In their recollections of the blizzard, people remember an unusual sight and sound: thunder snow.
"There was so much instability in the atmosphere because of the warm and the cold and the mixing," Speranza said. He said the thunder came on Saturday, along with snow, sleet, icing and high winds.
"This was more like a hurricane with winter elements than it was a regular winter snowstorm," Hyder said. "It was the first time I saw thunder snow. It thundered and lightninged during that event. A lot of people mentioned that it was incredibly unusual but it was eerie. We had whiteout conditions. You couldn't see 100 feet because of the wind."
Jaime Laughter was 12 years old when the storm came. That Friday night she had gone to her best friend's house for a birthday party.
"I was looking forward to getting stranded with my two best friends," she said. It didn't happen. Her dad, Sam Laughter, drove up in his four-wheel drive and picked her up. The other friend didn't make it home, and Jaime says she was glad in hindsight that she made it home safe with family. The Laughters still had power, and her dad kept the woodstove burning. Days later, the snow had stopped but the roads still were not clear.
Jaime and her dad hiked with her pony, Toby, to the Ingles supermarket in Etowah to get groceries.
"We didn't ride him," she said. "We took him to carry all the stuff."
The snow was deep, and for a 12-year-old it was an adventure.
Pulling together
The huge snow pileup, power outages and the cold challenged emergency personnel yet somehow they made it to calls, healed the sick, got people out.
"That event was really a crisis for this county for three days," Hyder said. "It didn't begin to stabilize until the end of the third day and it started improving the next day, and that was a combination of Mother Nature helping us out and the collective efforts (of neighbors). Everybody that had a tractor was out helping to clear roads. The farmers realized they needed to help get the road clear as much as they could because everybody was in a terrible situation. Folks that owned grading equipment went out and cleared the roads."
Stout, who retired from the Highway Patrol as a captain and is now a captain with the sheriff's department, said the blizzard forced him to fight through freezing cold and stinging horizontal sleet and snow.
"The wind would blow, at times you'd have whiteout conditions, but you pulled that toboggan down just a little bit tighter and kept on going," he said. "Rescue squads, fire departments, anybody that was involved in public service gave everything they had for days and days at a time without even regard for their own family. They did the best they could to take care of their family but they went and took care of others too. They unselfishly went and gave of their time for hours and hours and days on end to make sure others were safe."

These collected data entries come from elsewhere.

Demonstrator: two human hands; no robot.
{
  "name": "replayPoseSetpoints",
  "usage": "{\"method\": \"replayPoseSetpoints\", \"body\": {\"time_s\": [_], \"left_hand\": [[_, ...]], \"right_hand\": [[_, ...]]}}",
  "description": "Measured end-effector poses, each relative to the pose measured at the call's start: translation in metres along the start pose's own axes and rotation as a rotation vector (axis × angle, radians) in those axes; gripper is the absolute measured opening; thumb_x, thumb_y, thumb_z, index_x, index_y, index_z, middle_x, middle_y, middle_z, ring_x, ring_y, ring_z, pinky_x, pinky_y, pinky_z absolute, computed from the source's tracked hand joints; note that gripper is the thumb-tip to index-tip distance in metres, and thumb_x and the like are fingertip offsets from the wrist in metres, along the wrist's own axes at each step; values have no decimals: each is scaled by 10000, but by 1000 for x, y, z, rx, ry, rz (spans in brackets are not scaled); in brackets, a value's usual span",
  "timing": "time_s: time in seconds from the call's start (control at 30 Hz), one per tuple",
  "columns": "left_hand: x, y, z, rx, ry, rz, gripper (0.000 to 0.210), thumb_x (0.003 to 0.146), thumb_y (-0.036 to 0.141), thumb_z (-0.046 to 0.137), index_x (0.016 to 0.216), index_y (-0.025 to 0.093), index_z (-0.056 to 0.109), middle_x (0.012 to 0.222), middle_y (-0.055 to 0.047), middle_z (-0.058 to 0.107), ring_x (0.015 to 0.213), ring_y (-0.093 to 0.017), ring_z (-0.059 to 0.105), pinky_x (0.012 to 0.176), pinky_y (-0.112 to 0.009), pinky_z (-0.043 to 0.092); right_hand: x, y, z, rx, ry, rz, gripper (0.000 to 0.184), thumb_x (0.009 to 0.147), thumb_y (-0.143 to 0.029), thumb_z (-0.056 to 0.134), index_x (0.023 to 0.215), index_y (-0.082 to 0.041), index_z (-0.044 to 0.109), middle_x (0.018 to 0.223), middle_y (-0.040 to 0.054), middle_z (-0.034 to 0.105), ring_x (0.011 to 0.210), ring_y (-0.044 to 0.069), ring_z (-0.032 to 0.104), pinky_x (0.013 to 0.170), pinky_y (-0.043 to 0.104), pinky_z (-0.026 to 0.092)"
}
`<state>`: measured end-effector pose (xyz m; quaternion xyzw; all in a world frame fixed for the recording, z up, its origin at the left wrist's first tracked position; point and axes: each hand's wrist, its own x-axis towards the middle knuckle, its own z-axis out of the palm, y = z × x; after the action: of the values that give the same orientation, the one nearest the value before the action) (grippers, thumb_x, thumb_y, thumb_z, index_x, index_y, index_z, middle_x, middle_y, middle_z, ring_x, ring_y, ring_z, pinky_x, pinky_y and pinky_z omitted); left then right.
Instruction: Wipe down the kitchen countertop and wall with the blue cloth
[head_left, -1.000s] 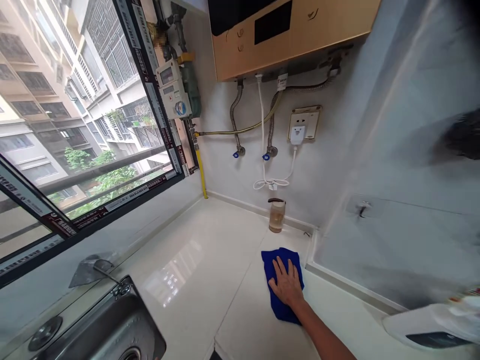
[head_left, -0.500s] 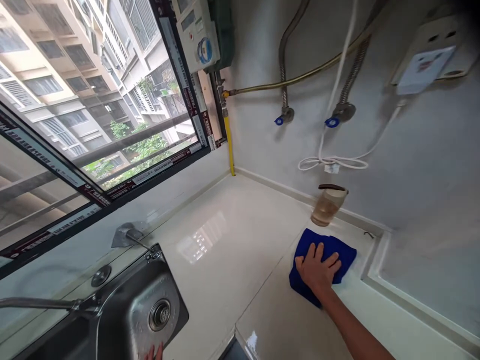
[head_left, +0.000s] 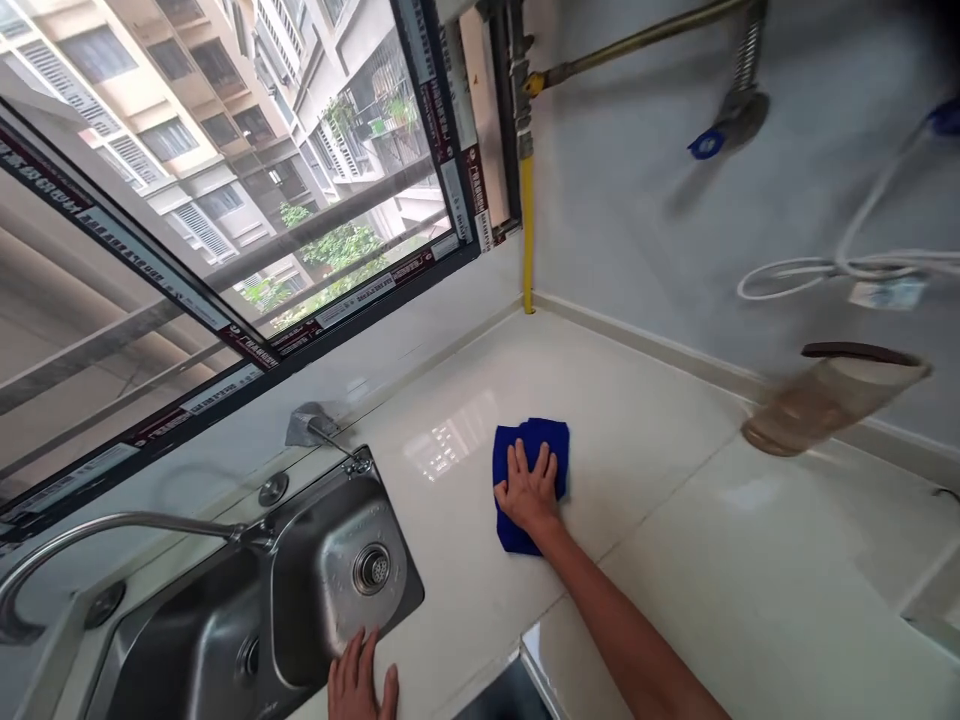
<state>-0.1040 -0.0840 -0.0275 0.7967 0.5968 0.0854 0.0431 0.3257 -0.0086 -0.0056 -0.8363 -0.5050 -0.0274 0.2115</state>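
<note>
One right hand (head_left: 529, 497) is pressing flat, fingers spread, on the blue cloth (head_left: 514, 535) lying on the desk (head_left: 645, 400) beside the sink (head_left: 409, 592); the left hand (head_left: 358, 690), partly cropped, is extending loosely spread, apparently empty, at the sink's rim.

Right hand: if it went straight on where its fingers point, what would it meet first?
Past the blue cloth, the right hand would likely meet the wall below the window first, though depth is unclear.

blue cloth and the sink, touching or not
Apart: the head view plainly shows a strip of white counter between the blue cloth and the sink.
</note>
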Motion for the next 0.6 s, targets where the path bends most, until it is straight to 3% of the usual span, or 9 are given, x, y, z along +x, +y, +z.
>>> {"method": "replayPoseSetpoints", "body": {"time_s": [0.13,0.27,0.43,0.6], "left_hand": [[-5,15,-13,-22,22,14,553,938,493,412,1418,244,530,1479,-106,535,1405,-304,437,1206,-586,279],[-7,20,-17,-30,32,19,530,942,487,429,1399,245,547,1460,-107,552,1389,-301,449,1198,-572,291],[-7,18,-14,-54,52,20,535,942,498,427,1380,225,567,1434,-115,572,1376,-314,450,1194,-574,278],[-7,18,-10,-63,124,48,558,945,489,402,1385,186,562,1390,-141,598,1348,-322,472,1191,-575,270]], "right_hand": [[-13,-52,11,120,-164,-193,832,811,-372,457,1557,-69,249,1661,106,154,1477,507,-65,1167,703,-20],[-46,-89,6,149,-237,-360,820,825,-406,480,1562,-121,261,1665,60,152,1495,468,-53,1204,633,-27],[-102,-110,-6,122,-292,-472,804,858,-468,487,1570,-177,250,1666,22,148,1508,440,-6,1224,590,-2],[-144,-114,-12,66,-328,-426,798,912,-508,431,1585,-171,167,1673,34,55,1506,444,-39,1224,599,38]]}}
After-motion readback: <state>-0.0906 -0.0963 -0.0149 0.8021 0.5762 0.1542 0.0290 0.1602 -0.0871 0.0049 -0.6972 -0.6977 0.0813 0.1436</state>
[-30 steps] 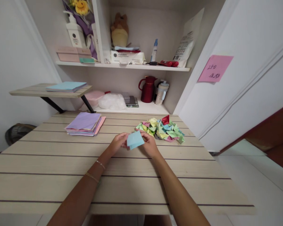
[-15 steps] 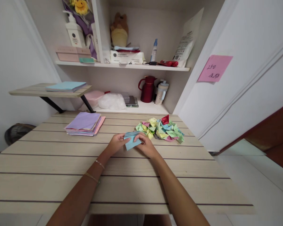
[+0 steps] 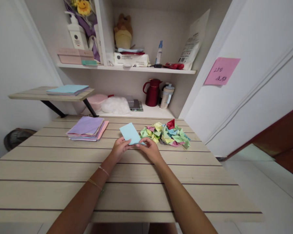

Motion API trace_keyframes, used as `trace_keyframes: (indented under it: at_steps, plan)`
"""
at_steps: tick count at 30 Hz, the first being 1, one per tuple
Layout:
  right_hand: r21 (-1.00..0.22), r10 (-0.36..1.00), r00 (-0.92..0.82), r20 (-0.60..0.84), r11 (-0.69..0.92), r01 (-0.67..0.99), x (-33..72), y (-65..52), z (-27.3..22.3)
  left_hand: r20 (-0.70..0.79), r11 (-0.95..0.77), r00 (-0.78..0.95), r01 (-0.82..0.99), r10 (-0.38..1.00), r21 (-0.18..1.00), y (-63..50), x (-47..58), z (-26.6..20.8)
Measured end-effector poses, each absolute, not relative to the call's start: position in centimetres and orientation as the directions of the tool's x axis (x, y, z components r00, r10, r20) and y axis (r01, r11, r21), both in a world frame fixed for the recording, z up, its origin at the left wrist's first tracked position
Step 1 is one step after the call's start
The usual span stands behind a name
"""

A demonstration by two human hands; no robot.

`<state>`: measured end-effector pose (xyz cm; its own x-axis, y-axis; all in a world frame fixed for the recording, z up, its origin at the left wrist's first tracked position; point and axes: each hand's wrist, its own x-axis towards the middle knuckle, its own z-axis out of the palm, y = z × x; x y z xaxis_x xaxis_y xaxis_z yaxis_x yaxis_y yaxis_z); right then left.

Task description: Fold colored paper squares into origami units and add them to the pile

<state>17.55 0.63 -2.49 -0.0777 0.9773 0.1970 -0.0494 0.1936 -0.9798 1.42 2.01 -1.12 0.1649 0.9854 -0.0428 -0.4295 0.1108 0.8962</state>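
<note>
Both hands pinch the near edge of a light blue paper [image 3: 130, 133] that stands up and tilts away over the wooden table [image 3: 63, 169]. My left hand [image 3: 119, 148] grips its lower left part, my right hand [image 3: 148, 149] its lower right corner. A stack of purple and pink paper sheets [image 3: 87, 128] lies to the left. A pile of folded coloured paper pieces [image 3: 167, 133] sits just right of my right hand.
A small side shelf [image 3: 39, 94] holds blue sheets [image 3: 67, 89]. Behind the table stand a red jug [image 3: 151, 92], a cup [image 3: 166, 95] and a plastic bag [image 3: 116, 105]. The upper shelf [image 3: 127, 68] carries bottles and boxes. A pink note [image 3: 221, 71] sticks on the door at right.
The blue paper, held folded between both hands a second ago, has swung up and away. It now stands unfolded and tilted toward the far side, with both hands lower at its near edge.
</note>
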Motion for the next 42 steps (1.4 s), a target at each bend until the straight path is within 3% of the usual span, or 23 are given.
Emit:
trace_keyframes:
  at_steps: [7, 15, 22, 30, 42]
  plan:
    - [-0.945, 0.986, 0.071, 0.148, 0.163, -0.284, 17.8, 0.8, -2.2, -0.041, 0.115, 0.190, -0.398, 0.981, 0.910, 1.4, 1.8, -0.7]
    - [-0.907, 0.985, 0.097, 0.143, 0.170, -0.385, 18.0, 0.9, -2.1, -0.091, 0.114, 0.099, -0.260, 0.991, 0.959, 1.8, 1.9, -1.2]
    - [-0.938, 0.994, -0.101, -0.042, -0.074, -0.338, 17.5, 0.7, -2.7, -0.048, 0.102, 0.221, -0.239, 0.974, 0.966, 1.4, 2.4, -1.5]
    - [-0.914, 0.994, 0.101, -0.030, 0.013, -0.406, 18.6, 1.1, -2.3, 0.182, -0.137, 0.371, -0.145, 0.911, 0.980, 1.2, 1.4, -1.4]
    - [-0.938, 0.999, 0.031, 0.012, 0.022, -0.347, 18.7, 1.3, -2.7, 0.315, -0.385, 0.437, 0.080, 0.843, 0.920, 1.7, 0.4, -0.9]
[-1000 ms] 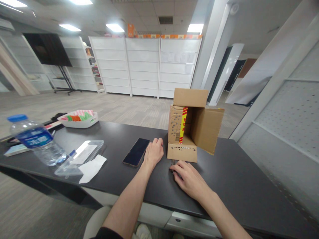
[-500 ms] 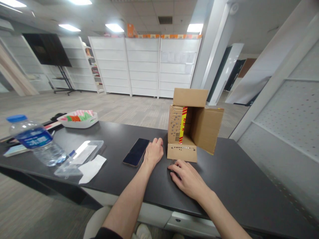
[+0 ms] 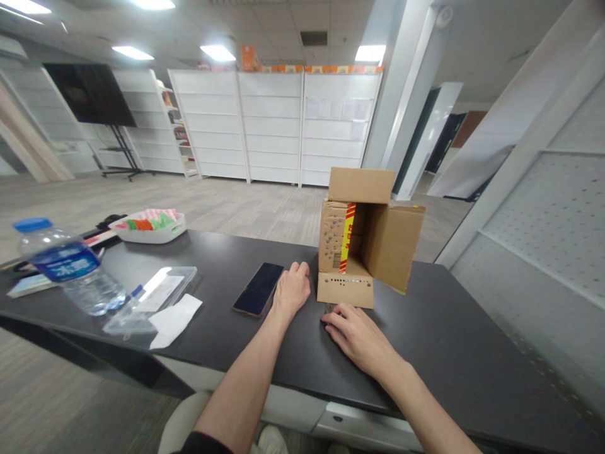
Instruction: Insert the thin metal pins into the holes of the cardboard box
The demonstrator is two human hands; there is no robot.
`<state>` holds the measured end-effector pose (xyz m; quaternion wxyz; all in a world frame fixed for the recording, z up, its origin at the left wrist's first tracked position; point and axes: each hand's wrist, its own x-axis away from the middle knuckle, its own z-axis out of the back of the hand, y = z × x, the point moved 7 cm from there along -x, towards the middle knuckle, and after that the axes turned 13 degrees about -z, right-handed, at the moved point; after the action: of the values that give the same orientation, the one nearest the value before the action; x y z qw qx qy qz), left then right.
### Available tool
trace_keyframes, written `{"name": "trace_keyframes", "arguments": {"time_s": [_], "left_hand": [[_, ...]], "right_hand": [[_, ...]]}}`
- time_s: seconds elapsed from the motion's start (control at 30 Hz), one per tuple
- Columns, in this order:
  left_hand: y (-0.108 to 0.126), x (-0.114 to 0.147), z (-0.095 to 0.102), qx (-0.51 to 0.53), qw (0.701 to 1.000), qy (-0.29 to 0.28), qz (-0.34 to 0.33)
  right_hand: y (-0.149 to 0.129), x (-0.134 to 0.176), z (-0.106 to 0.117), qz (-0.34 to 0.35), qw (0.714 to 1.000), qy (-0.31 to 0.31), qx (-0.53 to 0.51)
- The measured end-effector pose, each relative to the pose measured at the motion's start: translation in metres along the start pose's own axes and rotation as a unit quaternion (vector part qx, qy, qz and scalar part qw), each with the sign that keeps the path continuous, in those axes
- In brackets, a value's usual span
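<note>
Loosely curled, my left hand (image 3: 292, 290) rests on the dark desk (image 3: 449, 353) just right of a black phone (image 3: 259, 290). Whatever its fingers may hold is hidden. My right hand (image 3: 354, 334) lies low on the desktop, thumb and fingers drawn together at some small dark thin pieces (image 3: 328, 309), which are mostly covered and too small to name. Directly beyond that hand an opened cardboard box (image 3: 345, 291) stands on its side, its opening facing me. Small round marks dot its left flap and run in a row along its lower flap.
On the left are a water bottle (image 3: 70, 268), a clear plastic case (image 3: 165, 290), a white paper piece (image 3: 175, 321) and a white basket (image 3: 150, 234) of colourful packets. A white drawer (image 3: 363, 425) sits under the desk's front edge. A speckled partition (image 3: 543, 239) stands at right.
My right hand has shifted very slightly right, its thumb drawing in towards the fingers, so slightly more of the thin pieces shows. My left hand, phone and box have stayed put.
</note>
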<state>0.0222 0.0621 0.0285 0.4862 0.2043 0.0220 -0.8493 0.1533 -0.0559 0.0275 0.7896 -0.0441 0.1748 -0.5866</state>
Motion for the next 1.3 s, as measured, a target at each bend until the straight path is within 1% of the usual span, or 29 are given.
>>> {"name": "trace_keyframes", "arguments": {"time_s": [0.3,0.5,0.8,0.97,1.3], "left_hand": [[0.001,0.0,0.0027,-0.001,1.0,-0.002,0.0],[-0.0001,-0.0005,0.0022,0.001,1.0,-0.005,0.004],[0.0012,-0.0005,0.0017,0.009,1.0,-0.011,0.006],[0.0009,-0.0002,0.0025,0.008,1.0,-0.019,0.014],[0.0,-0.0002,0.0009,-0.004,1.0,-0.009,0.004]], "right_hand": [[0.0061,-0.0008,0.0,0.005,1.0,-0.008,0.0],[0.0042,-0.0012,0.0012,0.004,1.0,0.001,-0.001],[0.0028,-0.0035,-0.0012,0.004,1.0,-0.007,0.003],[0.0029,-0.0033,0.0016,0.006,1.0,0.004,0.004],[0.0032,-0.003,0.0025,0.003,1.0,-0.002,0.0]]}}
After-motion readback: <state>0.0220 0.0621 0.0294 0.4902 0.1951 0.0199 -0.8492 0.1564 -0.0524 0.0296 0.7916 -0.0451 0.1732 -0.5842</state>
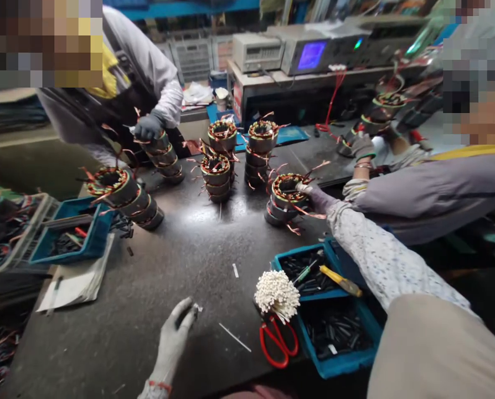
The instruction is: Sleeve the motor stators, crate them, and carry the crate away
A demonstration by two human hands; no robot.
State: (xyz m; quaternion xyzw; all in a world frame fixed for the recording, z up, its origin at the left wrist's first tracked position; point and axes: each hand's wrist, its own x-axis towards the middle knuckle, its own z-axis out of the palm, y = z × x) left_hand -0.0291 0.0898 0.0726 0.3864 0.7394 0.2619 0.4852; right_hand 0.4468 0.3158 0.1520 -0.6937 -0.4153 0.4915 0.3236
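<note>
My left hand (175,331), in a pale glove, is over the near part of the dark table, its thumb and forefinger pinched on a small whitish scrap (198,308). Farther off, my right hand (314,195) reaches out to a stack of wound motor stators (278,213). Its fingers grip the rim of the top stator (289,187), partly hidden inside the bore. Copper leads stick out around that stator. Between my arms lie a bundle of white sticks or tubes (276,293), red-handled scissors (278,343) and a thin white strip (235,337).
Blue bins (326,368) of black sleeves stand at right, with a yellow cutter (341,281) on top. More stator stacks (216,180) stand mid-table. A co-worker's gloved hand (150,126) touches one stack; another co-worker's hand (362,147) works at right. A blue tray (71,252) is left.
</note>
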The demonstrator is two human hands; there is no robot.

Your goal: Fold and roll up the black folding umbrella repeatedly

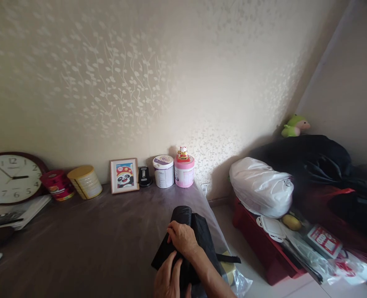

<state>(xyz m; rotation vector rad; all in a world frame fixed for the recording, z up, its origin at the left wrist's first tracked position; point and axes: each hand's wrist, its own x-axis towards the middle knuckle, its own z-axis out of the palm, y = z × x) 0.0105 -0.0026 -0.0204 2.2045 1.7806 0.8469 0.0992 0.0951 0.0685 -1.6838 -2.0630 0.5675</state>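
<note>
Clasping a black bundle [204, 234], both hands [183, 239] sit together near the right edge of the table [102, 244], which spreads left.

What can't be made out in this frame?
All in the head view:
Left hand: wrist cut off by the bottom edge.
Right hand: palm hidden behind its own back.
Black bundle: partly covered by both hands.
Clock: left rim cut off by the left edge.
White plastic bag: contents hidden by the bag itself.
</note>
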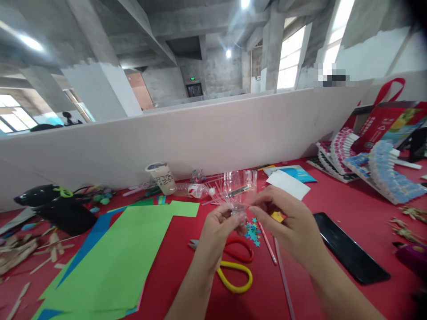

And it worked. The Storm of the Century killed 33 people in North Carolina and Tennessee but none in Henderson County.
"A lot of people were inconvenienced but nobody died because of exposure to cold," Hyder said. "I attribute that not only to the fire service but neighbor checking on neighbor because clearly we could not get to everyone. 'Come down to my house, we may not have power but we've got a fireplace.'"
It was a storm to remember.
"It was by far the most severe snowstorm I had ever experienced," said Lott, the National Climatic Data Center scientist who wrote the report on the storm. "It was certainly one of the most severe blizzards we've had ever had in Western North Carolina, and I think for most people that lived here it was probably most severe blizzard they ever experienced."